**ACTION ITEM**
Please copy, exactly as written, the span from the first line below to the line that contains "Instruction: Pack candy", including both, and skip the pictures.
**********
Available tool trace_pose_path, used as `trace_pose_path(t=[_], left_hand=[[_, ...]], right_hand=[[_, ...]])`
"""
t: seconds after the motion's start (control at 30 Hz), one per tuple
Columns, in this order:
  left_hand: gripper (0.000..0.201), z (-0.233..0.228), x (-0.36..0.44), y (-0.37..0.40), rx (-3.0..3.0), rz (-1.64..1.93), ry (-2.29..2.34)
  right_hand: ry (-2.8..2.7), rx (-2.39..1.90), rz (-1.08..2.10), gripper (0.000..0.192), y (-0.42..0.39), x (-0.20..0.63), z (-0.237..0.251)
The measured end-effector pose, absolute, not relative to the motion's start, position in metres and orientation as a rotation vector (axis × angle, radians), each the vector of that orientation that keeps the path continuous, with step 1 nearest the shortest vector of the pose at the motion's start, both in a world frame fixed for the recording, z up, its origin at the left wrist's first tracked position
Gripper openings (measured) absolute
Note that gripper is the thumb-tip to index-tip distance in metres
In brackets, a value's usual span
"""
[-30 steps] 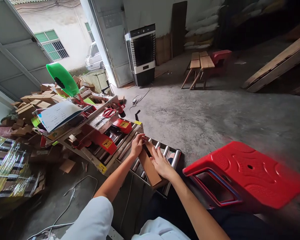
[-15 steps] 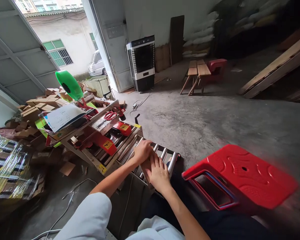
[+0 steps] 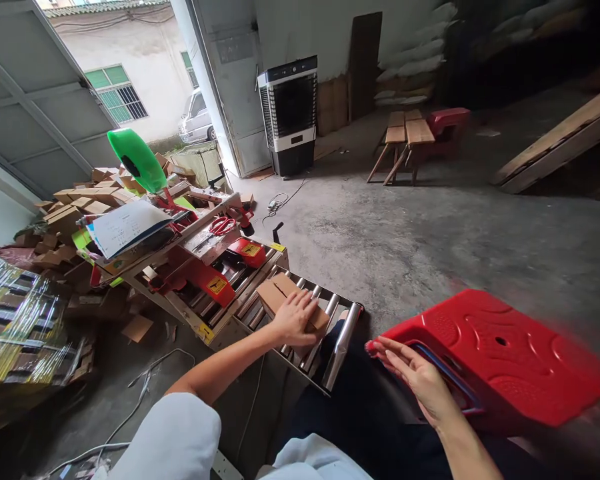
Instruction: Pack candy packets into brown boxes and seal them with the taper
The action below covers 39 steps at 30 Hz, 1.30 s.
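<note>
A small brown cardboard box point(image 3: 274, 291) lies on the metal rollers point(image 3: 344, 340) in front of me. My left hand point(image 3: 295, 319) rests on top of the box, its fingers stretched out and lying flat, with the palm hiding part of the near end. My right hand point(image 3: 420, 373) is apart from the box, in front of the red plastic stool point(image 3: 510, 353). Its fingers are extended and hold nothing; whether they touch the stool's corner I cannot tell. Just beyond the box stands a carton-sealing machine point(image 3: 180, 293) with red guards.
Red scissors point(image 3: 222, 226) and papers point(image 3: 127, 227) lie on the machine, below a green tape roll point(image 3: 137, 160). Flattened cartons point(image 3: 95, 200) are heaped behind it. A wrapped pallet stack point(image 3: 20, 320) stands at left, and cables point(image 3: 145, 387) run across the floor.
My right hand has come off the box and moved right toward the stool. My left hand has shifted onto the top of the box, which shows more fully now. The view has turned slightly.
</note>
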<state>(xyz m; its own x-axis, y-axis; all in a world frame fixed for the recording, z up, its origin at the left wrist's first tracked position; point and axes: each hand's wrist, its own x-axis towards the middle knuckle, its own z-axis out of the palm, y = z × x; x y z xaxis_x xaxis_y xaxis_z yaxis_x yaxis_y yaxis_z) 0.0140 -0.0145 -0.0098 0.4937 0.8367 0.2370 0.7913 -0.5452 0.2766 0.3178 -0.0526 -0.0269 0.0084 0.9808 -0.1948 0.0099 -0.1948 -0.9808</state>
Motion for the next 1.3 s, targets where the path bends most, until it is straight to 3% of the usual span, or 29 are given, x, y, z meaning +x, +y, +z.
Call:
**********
**ANSWER BOX**
Available tool trace_pose_path, used as `trace_pose_path(t=[_], left_hand=[[_, ...]], right_hand=[[_, ...]])`
"""
t: seconds after the motion's start (control at 30 Hz), one per tuple
Columns, in this order:
  left_hand: gripper (0.000..0.201), z (-0.233..0.228), x (-0.36..0.44), y (-0.37..0.40), rx (-3.0..3.0), rz (-1.64..1.93), ry (-2.29..2.34)
  right_hand: ry (-2.8..2.7), rx (-2.39..1.90), rz (-1.08..2.10), gripper (0.000..0.192), y (-0.42..0.39), x (-0.20..0.63), z (-0.237..0.251)
The measured end-effector pose, absolute, not relative to the motion's start, position in metres and orientation as a rotation vector (axis × angle, radians), each the vector of that orientation that keeps the path continuous, with step 1 nearest the shortest vector of the pose at the motion's start, both in a world frame fixed for the recording, z up, its origin at the left wrist's first tracked position
Gripper openings (measured) absolute
Note that gripper is the thumb-tip to index-tip distance in metres
In brackets, a value's usual span
"""
[-30 steps] 
[-15 steps] 
[+0 steps] 
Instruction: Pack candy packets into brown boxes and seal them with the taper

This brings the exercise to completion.